The threat to gas from renewable energy is acknowledged in the report Woodside commissioned to defend the environmental credentials of LNG.

"This form of power generation is growing at an exceptional pace, supported by maturing technology and falling prices," the report said.

"All of this indicates that renewables will take an ever-greater share of power markets, leaving the various fossil sources to compete for the remaining market share."

Woodside is betting its future not just on displacing coal, but that the growth in renewable energy is slower than the rate at which coal disappears. If that does not happen then gas has a diminishing market share.

Woodside's report by consultant ERM shows that emissions from Browse LNG used to generate power in China will be greater than the system's average by 2027. The analysis based on the International Energy Agency's scenario closest to the Paris Agreement shows Browse LNG will be making carbon emissions worse, not better, by the time the project is in production.

Coleman acknowledged that Browse had the largest carbon footprint of any Woodside project. When asked about analysis by the Conservation Council of WA's Clean State campaign that confirms the dirty status of Browse Coleman said: "we haven't had a chance at all to critically review the assumptions in it."

Carbon intensity of WA LNG. Source: Conservation Council of WA.

After a barrage of questions querying Woodside's climate credentials, a shareholder took the opposite tack and asked Coleman why the company was planting trees when renewable energy would soon be a thing of the past.

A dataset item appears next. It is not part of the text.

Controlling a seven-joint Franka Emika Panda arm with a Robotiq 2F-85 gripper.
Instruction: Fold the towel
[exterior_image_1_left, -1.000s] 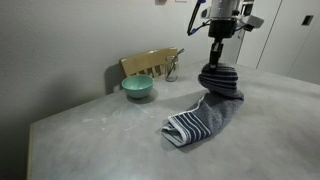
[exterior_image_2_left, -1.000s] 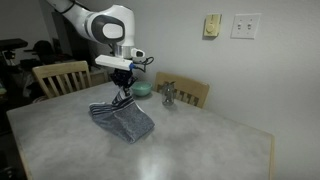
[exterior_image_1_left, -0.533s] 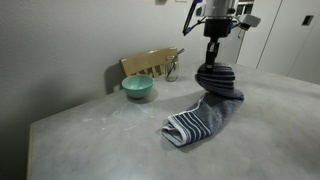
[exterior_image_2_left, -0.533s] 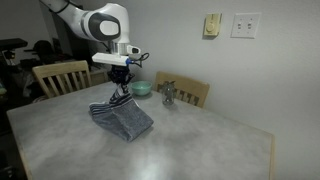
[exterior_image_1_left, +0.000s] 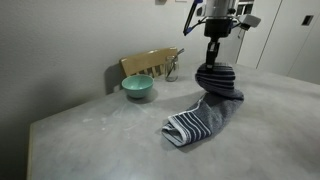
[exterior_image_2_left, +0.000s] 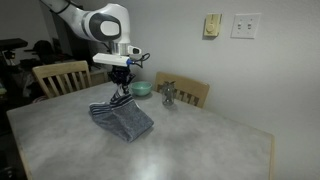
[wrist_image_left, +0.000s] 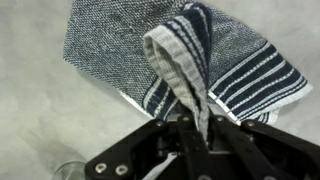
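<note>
The towel (exterior_image_1_left: 205, 115) is a blue-grey terry cloth with white and dark stripes, lying on the grey table in both exterior views (exterior_image_2_left: 125, 118). My gripper (exterior_image_1_left: 214, 63) is shut on one end of it and holds that end lifted above the rest, so the cloth hangs down from the jaws. In the wrist view the gripper (wrist_image_left: 196, 128) pinches a striped fold of the towel (wrist_image_left: 130, 50), with the rest spread on the table below. The other striped end lies flat near the table front.
A teal bowl (exterior_image_1_left: 138, 87) sits near the table's back edge, next to a wooden chair back (exterior_image_1_left: 150, 63). A small metal object (exterior_image_2_left: 168, 95) stands near the bowl. Another chair (exterior_image_2_left: 60, 75) stands at the table's side. The table (exterior_image_2_left: 200, 140) extends widely.
The gripper rose slightly with the towel end between one second ago and half a second ago. Since then nothing has visibly moved.
</note>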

"We've already been clear that our view is that climate change is real," Coleman said.
"It's one of those very difficult things because by the time you start to see the true impact of climate change …it's really too late to rectify it,
"You have to act as though it's going to happen…and that's why we're taking a very measured approach to it."

Time will tell if Woodside's cautious approach to changing to its business model is prudent or the corporate equivalent of the slowly warming frog that forgot to jump out of the pot.


Main picture: Woodside chief executive Peter Coleman and chair Richard Goyder at the 2020 virtual AGM 30 April 2020. Source: Screenshot of webcast.